WORK REQUIRED |
The required output is all lines below that contain the word "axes".

*** Opening of SUPPLIED INFORMATION ***

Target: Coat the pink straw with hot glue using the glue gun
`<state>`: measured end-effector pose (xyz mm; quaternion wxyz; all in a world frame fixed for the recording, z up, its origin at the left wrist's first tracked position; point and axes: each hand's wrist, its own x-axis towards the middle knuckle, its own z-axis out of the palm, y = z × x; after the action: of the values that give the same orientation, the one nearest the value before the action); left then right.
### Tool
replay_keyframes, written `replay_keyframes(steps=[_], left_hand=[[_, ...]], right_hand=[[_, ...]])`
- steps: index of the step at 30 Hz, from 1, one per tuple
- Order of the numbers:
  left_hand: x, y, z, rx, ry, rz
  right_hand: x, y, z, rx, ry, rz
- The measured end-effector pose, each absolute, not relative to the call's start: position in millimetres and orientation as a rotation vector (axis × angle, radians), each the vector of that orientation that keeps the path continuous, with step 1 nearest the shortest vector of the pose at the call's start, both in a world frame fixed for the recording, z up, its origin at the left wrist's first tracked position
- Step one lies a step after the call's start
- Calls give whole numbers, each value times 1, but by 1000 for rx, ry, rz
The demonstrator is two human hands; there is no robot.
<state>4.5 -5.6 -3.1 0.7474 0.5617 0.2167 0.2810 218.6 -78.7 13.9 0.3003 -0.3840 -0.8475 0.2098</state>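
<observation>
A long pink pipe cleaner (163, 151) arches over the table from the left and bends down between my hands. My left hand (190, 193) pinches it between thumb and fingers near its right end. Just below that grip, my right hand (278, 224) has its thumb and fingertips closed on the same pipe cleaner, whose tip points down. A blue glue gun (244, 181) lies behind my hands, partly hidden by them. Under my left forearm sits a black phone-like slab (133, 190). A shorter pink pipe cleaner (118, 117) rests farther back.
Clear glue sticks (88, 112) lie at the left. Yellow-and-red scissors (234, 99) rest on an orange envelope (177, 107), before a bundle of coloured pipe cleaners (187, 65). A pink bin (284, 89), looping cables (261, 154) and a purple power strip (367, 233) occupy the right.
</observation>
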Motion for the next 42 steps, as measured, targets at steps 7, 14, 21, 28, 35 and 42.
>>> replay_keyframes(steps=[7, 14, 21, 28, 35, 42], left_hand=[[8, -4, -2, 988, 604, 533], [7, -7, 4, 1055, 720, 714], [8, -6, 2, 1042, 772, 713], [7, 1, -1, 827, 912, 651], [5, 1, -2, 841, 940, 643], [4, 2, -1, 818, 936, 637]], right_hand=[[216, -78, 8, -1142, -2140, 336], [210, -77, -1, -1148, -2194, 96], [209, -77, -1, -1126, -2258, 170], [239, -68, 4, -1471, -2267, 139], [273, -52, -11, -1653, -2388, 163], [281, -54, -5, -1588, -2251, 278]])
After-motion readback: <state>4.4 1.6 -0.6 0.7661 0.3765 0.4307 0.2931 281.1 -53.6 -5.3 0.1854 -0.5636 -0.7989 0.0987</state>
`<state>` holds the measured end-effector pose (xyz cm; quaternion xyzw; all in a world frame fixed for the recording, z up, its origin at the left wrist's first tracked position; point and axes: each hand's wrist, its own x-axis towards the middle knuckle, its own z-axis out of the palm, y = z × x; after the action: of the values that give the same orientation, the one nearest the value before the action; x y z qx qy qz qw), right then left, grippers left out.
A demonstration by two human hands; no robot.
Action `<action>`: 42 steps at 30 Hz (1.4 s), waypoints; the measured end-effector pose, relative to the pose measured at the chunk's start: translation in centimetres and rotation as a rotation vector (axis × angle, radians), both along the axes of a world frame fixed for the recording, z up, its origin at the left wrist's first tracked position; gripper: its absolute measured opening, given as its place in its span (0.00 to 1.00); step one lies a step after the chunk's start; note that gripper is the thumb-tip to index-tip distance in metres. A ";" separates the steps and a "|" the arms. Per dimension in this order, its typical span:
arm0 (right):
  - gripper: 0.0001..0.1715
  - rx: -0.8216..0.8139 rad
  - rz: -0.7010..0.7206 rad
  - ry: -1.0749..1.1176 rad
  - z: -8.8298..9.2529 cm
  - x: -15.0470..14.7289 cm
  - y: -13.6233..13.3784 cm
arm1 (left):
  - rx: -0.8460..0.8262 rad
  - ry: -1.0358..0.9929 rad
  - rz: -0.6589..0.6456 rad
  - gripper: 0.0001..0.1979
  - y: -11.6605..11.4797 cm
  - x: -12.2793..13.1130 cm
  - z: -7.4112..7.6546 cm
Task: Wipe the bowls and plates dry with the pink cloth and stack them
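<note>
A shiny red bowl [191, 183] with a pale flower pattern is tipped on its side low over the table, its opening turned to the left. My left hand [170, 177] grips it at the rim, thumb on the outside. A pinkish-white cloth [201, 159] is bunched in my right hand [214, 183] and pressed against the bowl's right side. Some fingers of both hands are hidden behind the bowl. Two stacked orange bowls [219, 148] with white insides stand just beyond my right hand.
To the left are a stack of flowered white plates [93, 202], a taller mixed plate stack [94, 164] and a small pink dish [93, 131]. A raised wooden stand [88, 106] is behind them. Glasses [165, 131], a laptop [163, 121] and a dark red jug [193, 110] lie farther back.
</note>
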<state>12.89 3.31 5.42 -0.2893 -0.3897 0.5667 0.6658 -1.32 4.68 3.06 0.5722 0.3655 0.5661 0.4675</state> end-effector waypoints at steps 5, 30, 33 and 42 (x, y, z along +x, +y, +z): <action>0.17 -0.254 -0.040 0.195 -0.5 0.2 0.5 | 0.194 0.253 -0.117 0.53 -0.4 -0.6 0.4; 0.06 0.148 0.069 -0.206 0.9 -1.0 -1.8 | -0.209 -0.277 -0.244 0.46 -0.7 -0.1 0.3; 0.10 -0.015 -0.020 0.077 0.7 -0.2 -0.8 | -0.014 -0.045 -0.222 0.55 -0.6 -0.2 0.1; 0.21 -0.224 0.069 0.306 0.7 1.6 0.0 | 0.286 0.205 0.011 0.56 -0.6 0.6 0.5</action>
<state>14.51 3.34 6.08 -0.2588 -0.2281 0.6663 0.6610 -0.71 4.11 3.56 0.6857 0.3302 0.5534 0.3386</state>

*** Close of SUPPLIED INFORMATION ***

ANSWER AREA |
`<state>`: measured end-effector pose (xyz mm; quaternion wxyz; all in a world frame fixed for the recording, z up, its origin at the left wrist's first tracked position; point and axes: each hand's wrist, its own x-axis towards the middle knuckle, its own z-axis out of the palm, y = z × x; after the action: of the values that give the same orientation, the one nearest the value before the action); left then right.
`<state>` holds the measured end-effector pose (xyz cm; quaternion xyzw; all in a world frame fixed for the recording, z up, its origin at the left wrist's first tracked position; point and axes: each hand's wrist, its own x-axis towards the middle knuckle, its own z-axis out of the palm, y = z × x; after the action: of the values that give the same orientation, the one nearest the value before the action; x y z qx qy qz qw), right then left, grippers left out.
Action `<action>`: 42 steps at 30 Hz (1.4 s), waypoints; the measured end-effector pose, relative to the pose measured at the chunk's start: translation in centimetres and rotation as a rotation vector (axis × angle, radians), both along the axes of a world frame fixed for the recording, z up, its origin at the left wrist's first tracked position; gripper: its absolute measured opening, given as its place in its span (0.00 to 1.00); step one lies a step after the chunk's start; note that gripper is the thumb-tip to index-tip distance in metres. A ";" separates the steps and a "|" the arms. Per dimension in this order, its typical span:

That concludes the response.